• _TASK_: How many lines in the material contain the string "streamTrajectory"? Only the number is wanted.

--------------------------------------------------

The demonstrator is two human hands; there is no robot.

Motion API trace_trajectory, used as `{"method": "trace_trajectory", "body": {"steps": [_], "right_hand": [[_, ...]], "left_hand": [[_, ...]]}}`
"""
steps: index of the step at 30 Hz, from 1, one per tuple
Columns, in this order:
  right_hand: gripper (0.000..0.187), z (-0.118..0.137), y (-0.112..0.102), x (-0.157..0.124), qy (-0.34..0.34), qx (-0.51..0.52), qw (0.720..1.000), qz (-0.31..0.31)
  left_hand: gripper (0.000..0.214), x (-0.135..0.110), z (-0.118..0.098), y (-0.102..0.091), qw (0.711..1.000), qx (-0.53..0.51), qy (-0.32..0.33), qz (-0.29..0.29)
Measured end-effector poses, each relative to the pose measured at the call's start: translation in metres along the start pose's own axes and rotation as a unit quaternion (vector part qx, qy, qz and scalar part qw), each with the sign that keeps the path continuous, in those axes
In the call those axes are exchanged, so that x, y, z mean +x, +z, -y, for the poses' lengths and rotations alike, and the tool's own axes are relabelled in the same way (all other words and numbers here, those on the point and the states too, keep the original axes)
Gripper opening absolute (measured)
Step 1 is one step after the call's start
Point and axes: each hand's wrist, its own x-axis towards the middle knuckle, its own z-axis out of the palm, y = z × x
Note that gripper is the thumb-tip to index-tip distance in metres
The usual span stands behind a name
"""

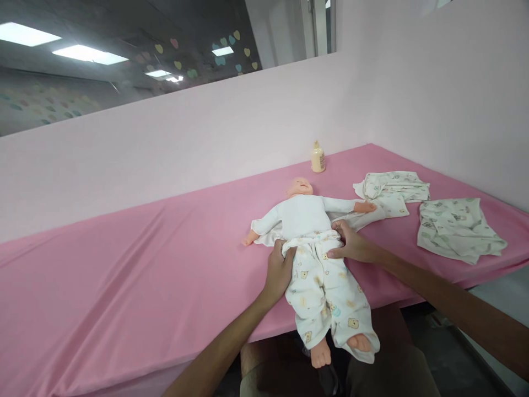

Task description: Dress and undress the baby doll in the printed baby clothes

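Observation:
A baby doll lies on its back, its head away from me and its feet hanging past the near edge of the pink-covered surface. It wears a white long-sleeved top and printed baby trousers with small bear pictures. My left hand is closed on the waistband at the left side of the doll. At the right side, my right hand grips the waistband between thumb and fingers. The trousers reach the doll's waist. Both its feet show below the cuffs.
A pale yellow pump bottle stands near the wall. White printed baby clothes lie rumpled beyond the doll's right-side arm, and another printed cloth lies farther right. The pink sheet has creases at the left.

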Motion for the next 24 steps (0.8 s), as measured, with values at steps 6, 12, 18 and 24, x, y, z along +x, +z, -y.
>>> {"method": "trace_trajectory", "body": {"steps": [6, 12, 18, 24], "right_hand": [[0.068, 0.002, 0.003, 0.000, 0.027, 0.029, 0.999, -0.009], [0.062, 0.010, 0.008, -0.002, 0.048, 0.051, 0.997, -0.038], [0.051, 0.004, 0.011, -0.012, 0.033, 0.030, 0.997, -0.068], [0.038, -0.001, 0.010, -0.023, -0.004, 0.020, 0.999, -0.050]], "left_hand": [[0.023, 0.000, -0.004, 0.002, 0.999, -0.002, -0.022, -0.028], [0.023, -0.002, -0.010, 0.002, 0.999, 0.007, -0.034, -0.036], [0.023, -0.010, -0.017, -0.007, 0.998, -0.007, -0.062, 0.014], [0.036, -0.013, -0.016, -0.016, 0.989, -0.087, -0.103, 0.066]]}}
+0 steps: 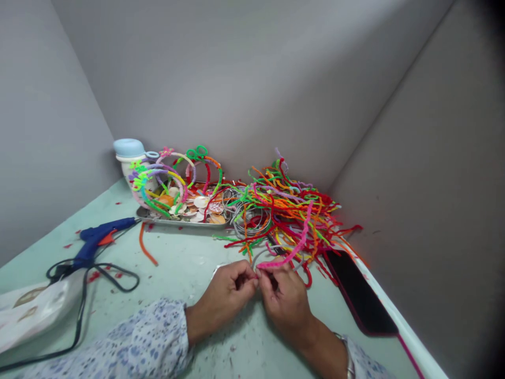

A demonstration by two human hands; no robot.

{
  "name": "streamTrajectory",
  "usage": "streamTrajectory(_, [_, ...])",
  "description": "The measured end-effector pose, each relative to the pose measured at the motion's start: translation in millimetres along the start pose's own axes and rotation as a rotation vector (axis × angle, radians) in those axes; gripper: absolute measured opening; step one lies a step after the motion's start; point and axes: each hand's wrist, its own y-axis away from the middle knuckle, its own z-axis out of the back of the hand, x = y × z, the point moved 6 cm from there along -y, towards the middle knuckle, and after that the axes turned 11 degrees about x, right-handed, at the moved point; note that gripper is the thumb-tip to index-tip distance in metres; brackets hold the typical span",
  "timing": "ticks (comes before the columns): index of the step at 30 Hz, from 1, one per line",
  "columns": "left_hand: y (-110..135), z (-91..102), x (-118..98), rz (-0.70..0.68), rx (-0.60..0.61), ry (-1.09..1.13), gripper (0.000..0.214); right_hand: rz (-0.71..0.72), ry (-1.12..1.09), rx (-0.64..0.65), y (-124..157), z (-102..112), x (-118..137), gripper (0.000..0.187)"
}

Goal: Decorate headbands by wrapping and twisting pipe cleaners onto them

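Observation:
My left hand [231,289] and my right hand [288,300] meet above the table, fingertips pinched and almost touching. A bright pink pipe cleaner [303,239] runs from the pinched fingers across my right hand, its loose end curving up and away. Both hands close on its near end, which the fingers mostly cover. Just behind the fingers shows part of a thin grey hoop [256,255]; my hands hide its near side. Beyond it lies a tangled heap of coloured pipe cleaners [292,197].
A metal tray [185,224] carries shells and finished pipe-cleaner headbands [169,173]. Coiled silver wire [252,223] sits beside it. Leftward are a blue glue gun [92,237] with its cord, a white bag [39,313] and a lidded bottle [129,150]. A dark phone [361,292] lies rightward. Grey walls enclose the table.

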Motion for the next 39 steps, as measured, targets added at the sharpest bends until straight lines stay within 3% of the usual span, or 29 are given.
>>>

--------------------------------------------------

• _ANSWER SECTION_: 2